(Brief) Please print the entries exactly, omitting each image.

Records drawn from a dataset
^^^^^^^^

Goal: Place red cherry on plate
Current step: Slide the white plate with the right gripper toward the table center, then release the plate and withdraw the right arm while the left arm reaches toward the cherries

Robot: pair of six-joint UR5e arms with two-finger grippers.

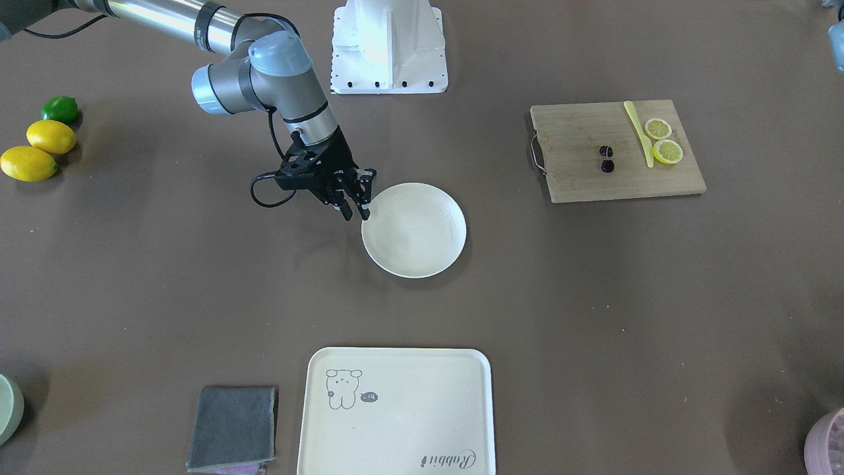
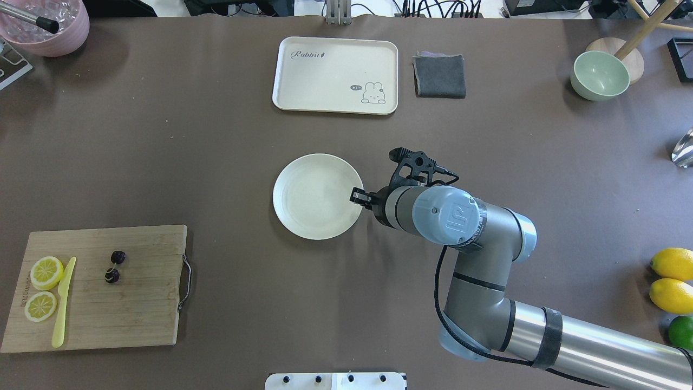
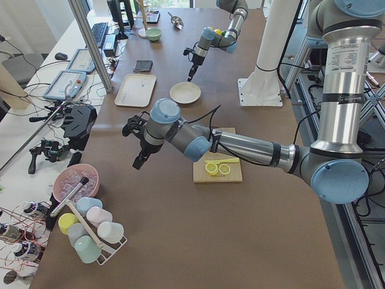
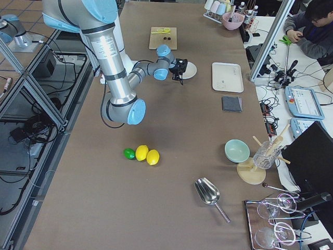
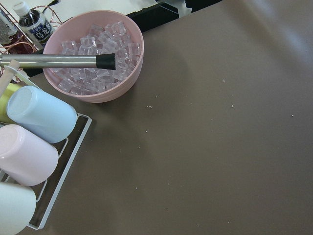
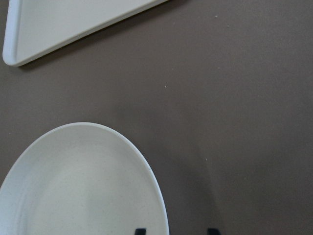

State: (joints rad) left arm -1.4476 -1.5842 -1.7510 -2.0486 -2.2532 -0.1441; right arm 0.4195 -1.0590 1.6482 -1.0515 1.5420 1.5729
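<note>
The red cherry (image 2: 115, 266), two tiny dark fruits, lies on the wooden cutting board (image 2: 141, 303) at the left of the overhead view, also on the board as the cherry (image 1: 606, 159) in the front view. The round cream plate (image 2: 303, 216) sits mid-table. My right gripper (image 1: 354, 211) hangs at the plate's right rim, open; in the right wrist view the plate's rim (image 6: 146, 176) runs between the two fingertips. My left gripper (image 3: 139, 161) hovers over bare table near the pink ice bowl, far from the cherry. It shows only in the left side view, so I cannot tell its state.
Two lemon slices (image 2: 43, 287) and a yellow knife (image 2: 63, 303) share the board. A rabbit tray (image 2: 335, 75), grey cloth (image 2: 439, 76) and green bowl (image 2: 599, 75) stand at the far side. Lemons and a lime (image 2: 674, 292) lie at the right edge. A pink ice bowl (image 5: 93, 54) is beside a cup rack.
</note>
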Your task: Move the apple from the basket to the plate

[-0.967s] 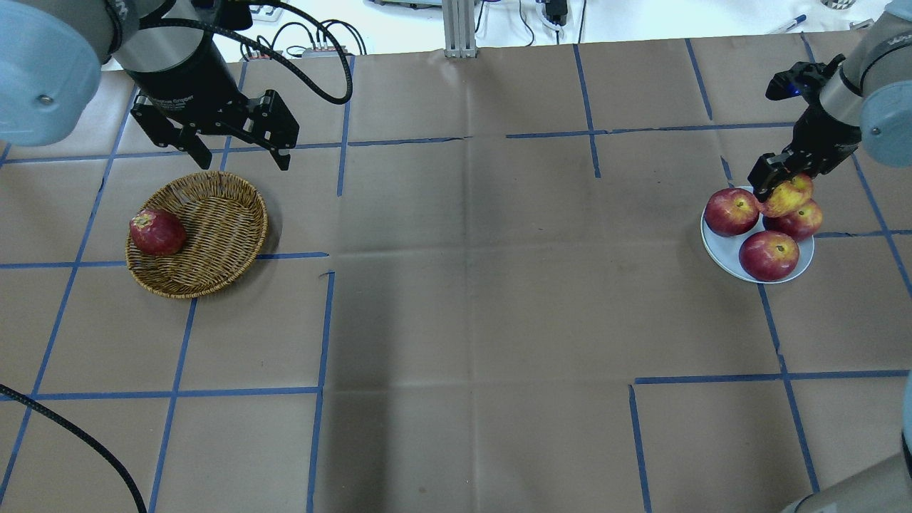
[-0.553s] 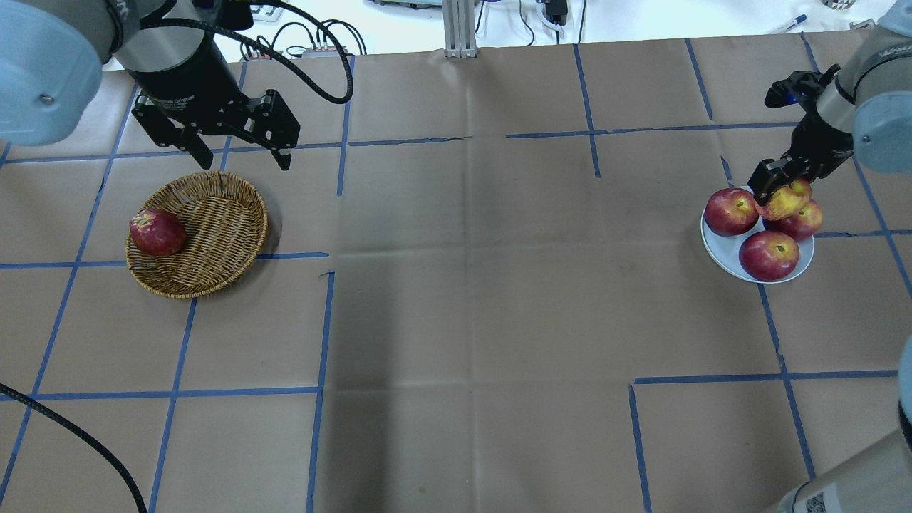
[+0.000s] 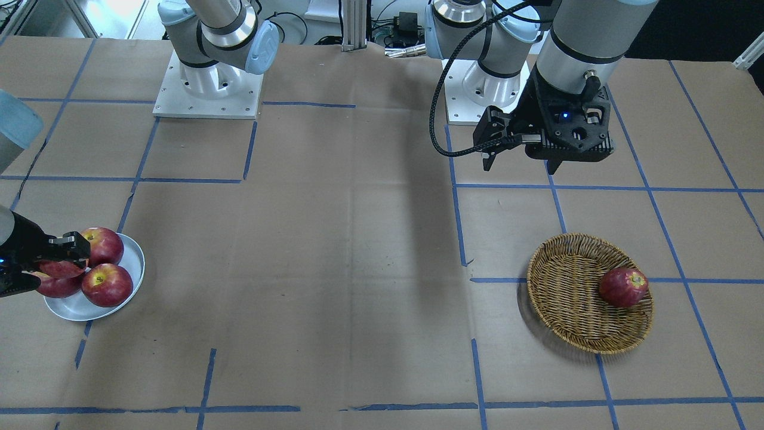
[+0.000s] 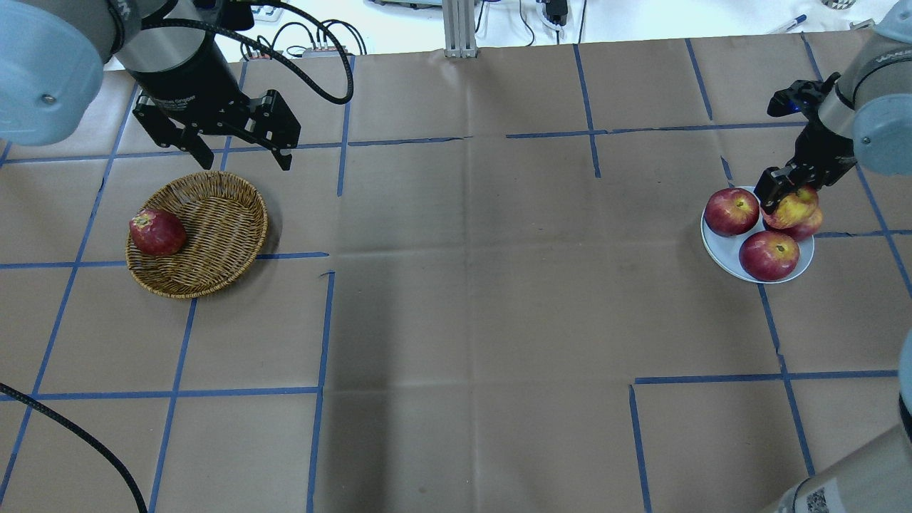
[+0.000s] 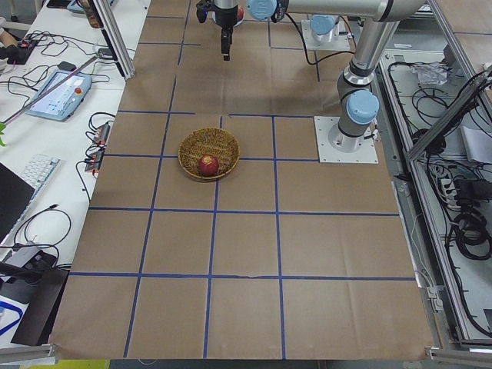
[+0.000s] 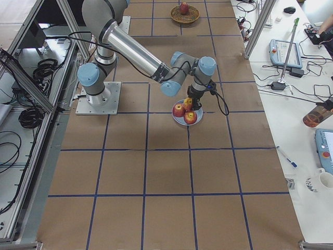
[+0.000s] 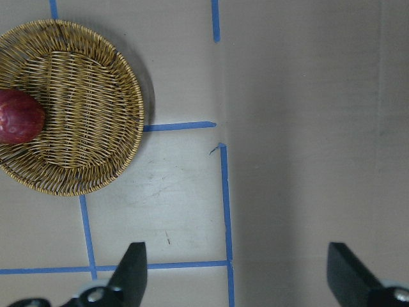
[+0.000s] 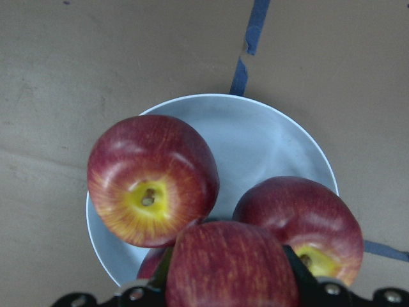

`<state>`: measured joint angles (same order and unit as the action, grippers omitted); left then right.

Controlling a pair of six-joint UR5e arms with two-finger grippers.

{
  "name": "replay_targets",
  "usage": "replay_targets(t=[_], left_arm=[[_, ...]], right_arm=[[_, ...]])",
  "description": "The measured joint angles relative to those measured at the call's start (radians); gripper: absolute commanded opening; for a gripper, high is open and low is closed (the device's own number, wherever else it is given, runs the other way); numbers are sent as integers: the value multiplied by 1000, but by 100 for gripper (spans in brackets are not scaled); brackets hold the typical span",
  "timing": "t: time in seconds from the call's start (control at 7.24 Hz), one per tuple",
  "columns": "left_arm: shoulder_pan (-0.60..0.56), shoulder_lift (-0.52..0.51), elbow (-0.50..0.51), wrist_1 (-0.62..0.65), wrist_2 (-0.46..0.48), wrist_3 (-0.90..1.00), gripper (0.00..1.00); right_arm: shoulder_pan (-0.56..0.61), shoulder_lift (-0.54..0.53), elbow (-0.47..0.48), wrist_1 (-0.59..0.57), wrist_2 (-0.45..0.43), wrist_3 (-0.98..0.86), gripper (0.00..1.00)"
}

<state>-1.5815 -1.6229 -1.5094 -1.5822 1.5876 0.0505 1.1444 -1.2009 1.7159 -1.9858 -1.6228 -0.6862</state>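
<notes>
My right gripper (image 4: 789,195) is shut on the paler pinkish-yellow apple (image 4: 793,210) and holds it over the far side of the small white plate (image 4: 718,251). The apple partly covers a dark red apple (image 4: 810,225) on the plate. In the right wrist view the held apple (image 8: 230,265) fills the gap between the fingers above the plate (image 8: 255,131). The wicker basket (image 4: 221,228) lies at the left with one dark red apple (image 4: 157,232) in it. My left gripper (image 4: 242,158) hangs open and empty just behind the basket.
Two more dark red apples (image 4: 731,211) (image 4: 769,255) lie on the plate, leaving a little bare plate at its left front. Blue tape lines grid the brown paper table. Cables and an aluminium post (image 4: 459,28) stand at the far edge.
My right gripper has moved slightly down and to the right with the pale apple, closer to the apples on the plate. The left arm has not moved.
</notes>
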Motion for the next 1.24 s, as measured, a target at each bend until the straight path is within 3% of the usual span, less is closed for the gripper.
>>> replay_targets(t=[0.55, 1.24], left_arm=[[0, 5, -11, -4, -1, 0, 99], [2, 24, -48, 3, 3, 1, 99]], right_arm=[[1, -9, 24, -15, -2, -1, 100], [26, -54, -62, 34, 7, 30, 100]])
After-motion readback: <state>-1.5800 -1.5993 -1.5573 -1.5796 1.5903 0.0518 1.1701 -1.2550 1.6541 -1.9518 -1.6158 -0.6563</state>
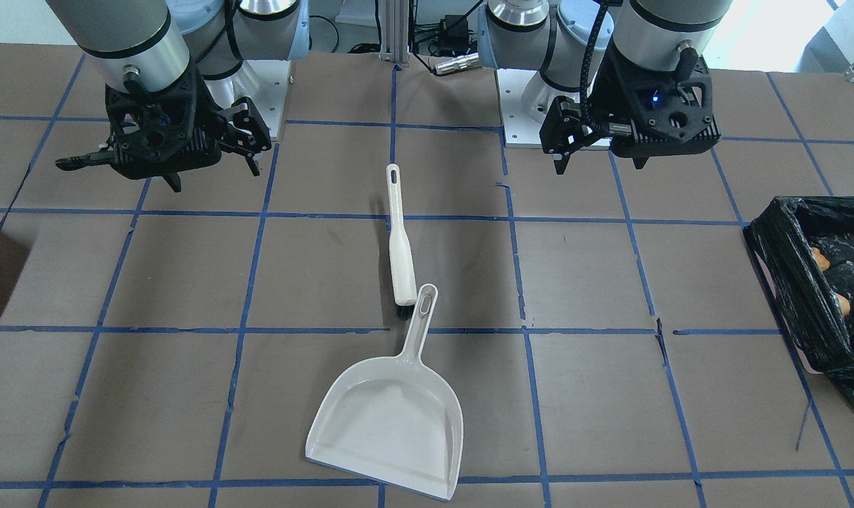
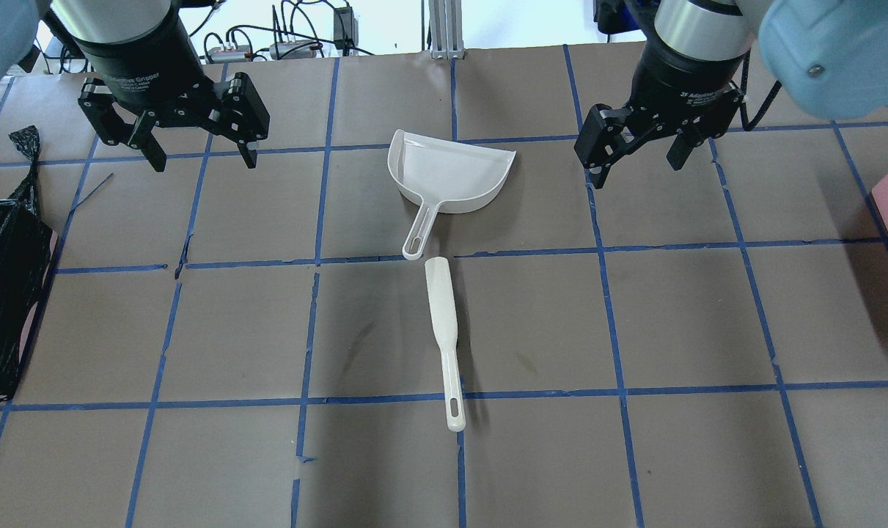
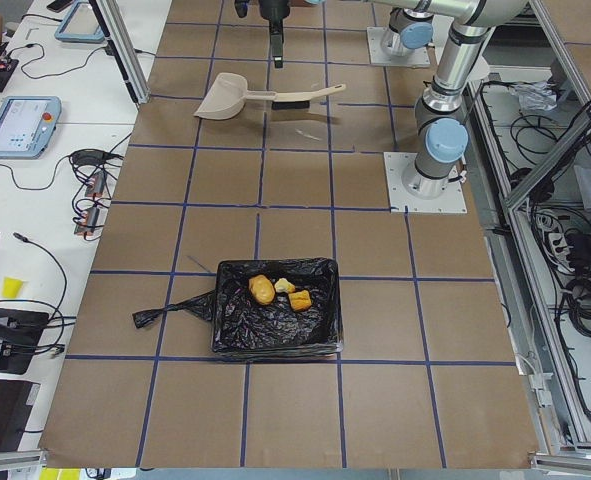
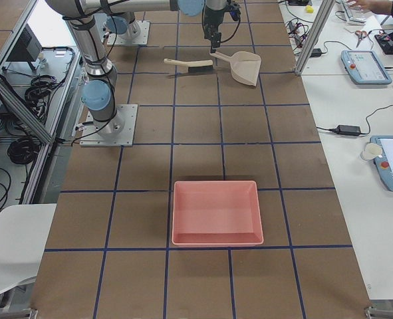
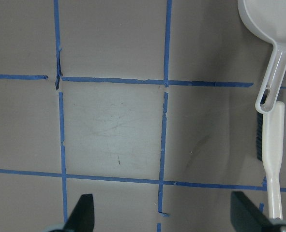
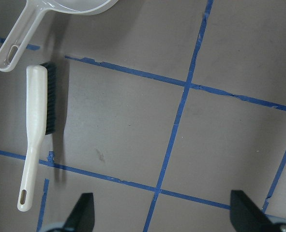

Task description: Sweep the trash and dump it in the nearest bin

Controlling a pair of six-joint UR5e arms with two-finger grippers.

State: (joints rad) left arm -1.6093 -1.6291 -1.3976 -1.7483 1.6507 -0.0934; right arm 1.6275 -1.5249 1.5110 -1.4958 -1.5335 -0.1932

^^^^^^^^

(Reply to the task)
Goal: Place red cherry on plate
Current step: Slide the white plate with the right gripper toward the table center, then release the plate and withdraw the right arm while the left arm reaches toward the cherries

Robot: pair of six-joint UR5e arms with two-finger grippers.


State: (joints rad) left arm -1.4476 -1.5842 -1.7510 -2.0486 -2.2532 -0.1441; right arm 0.4195 -1.0590 1.6482 -1.0515 1.5420 1.5729
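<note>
The red cherry (image 2: 115, 266), two tiny dark fruits, lies on the wooden cutting board (image 2: 141, 303) at the left of the overhead view, also on the board as the cherry (image 1: 606, 159) in the front view. The round cream plate (image 2: 303, 216) sits mid-table. My right gripper (image 1: 354, 211) hangs at the plate's right rim, open; in the right wrist view the plate's rim (image 6: 146, 176) runs between the two fingertips. My left gripper (image 3: 139, 161) hovers over bare table near the pink ice bowl, far from the cherry. It shows only in the left side view, so I cannot tell its state.
Two lemon slices (image 2: 43, 287) and a yellow knife (image 2: 63, 303) share the board. A rabbit tray (image 2: 335, 75), grey cloth (image 2: 439, 76) and green bowl (image 2: 599, 75) stand at the far side. Lemons and a lime (image 2: 674, 292) lie at the right edge. A pink ice bowl (image 5: 93, 54) is beside a cup rack.
</note>
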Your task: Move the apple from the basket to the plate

[-0.967s] 
[-0.553s] 
[+0.000s] 
[+0.000s] 
[+0.000s] 
[+0.000s] 
[+0.000s] 
[+0.000s] 

`<state>`: measured joint angles (same order and unit as the action, grippers omitted); left then right.

Controlling a pair of six-joint UR5e arms with two-finger grippers.

{
  "name": "replay_targets",
  "usage": "replay_targets(t=[_], left_arm=[[_, ...]], right_arm=[[_, ...]])",
  "description": "The measured joint angles relative to those measured at the call's start (radians); gripper: absolute commanded opening; for a gripper, high is open and low is closed (the device's own number, wherever else it is given, runs the other way); numbers are sent as integers: the value multiplied by 1000, but by 100 for gripper (spans in brackets are not scaled); brackets hold the typical span",
  "timing": "t: time in seconds from the call's start (control at 7.24 Hz), one per tuple",
  "columns": "left_arm: shoulder_pan (-0.60..0.56), shoulder_lift (-0.52..0.51), elbow (-0.50..0.51), wrist_1 (-0.62..0.65), wrist_2 (-0.46..0.48), wrist_3 (-0.90..1.00), gripper (0.00..1.00); right_arm: shoulder_pan (-0.56..0.61), shoulder_lift (-0.54..0.53), elbow (-0.47..0.48), wrist_1 (-0.59..0.57), wrist_2 (-0.45..0.43), wrist_3 (-0.98..0.86), gripper (0.00..1.00)"
}

<state>-1.5815 -1.6229 -1.5094 -1.5822 1.5876 0.0505 1.1444 -1.2009 1.7159 -1.9858 -1.6228 -0.6862</state>
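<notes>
My right gripper (image 4: 789,195) is shut on the paler pinkish-yellow apple (image 4: 793,210) and holds it over the far side of the small white plate (image 4: 718,251). The apple partly covers a dark red apple (image 4: 810,225) on the plate. In the right wrist view the held apple (image 8: 230,265) fills the gap between the fingers above the plate (image 8: 255,131). The wicker basket (image 4: 221,228) lies at the left with one dark red apple (image 4: 157,232) in it. My left gripper (image 4: 242,158) hangs open and empty just behind the basket.
Two more dark red apples (image 4: 731,211) (image 4: 769,255) lie on the plate, leaving a little bare plate at its left front. Blue tape lines grid the brown paper table. Cables and an aluminium post (image 4: 459,28) stand at the far edge.
My right gripper has moved slightly down and to the right with the pale apple, closer to the apples on the plate. The left arm has not moved.
</notes>
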Motion for the next 1.24 s, as measured, a target at each bend until the straight path is within 3% of the usual span, less is closed for the gripper.
>>> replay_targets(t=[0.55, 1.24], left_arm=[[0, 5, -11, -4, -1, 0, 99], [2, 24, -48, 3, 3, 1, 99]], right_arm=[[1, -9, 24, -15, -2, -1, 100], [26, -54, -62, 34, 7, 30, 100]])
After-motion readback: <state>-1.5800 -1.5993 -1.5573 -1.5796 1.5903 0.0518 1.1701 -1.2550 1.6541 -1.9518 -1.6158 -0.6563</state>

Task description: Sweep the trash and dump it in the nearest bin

Controlling a pair of six-joint UR5e arms with two-finger grippers.

State: (joints rad) left arm -1.6093 -1.6291 -1.3976 -1.7483 1.6507 -0.0934; right arm 1.6275 -1.5249 1.5110 -1.4958 -1.5335 -0.1932

This is the complete answer.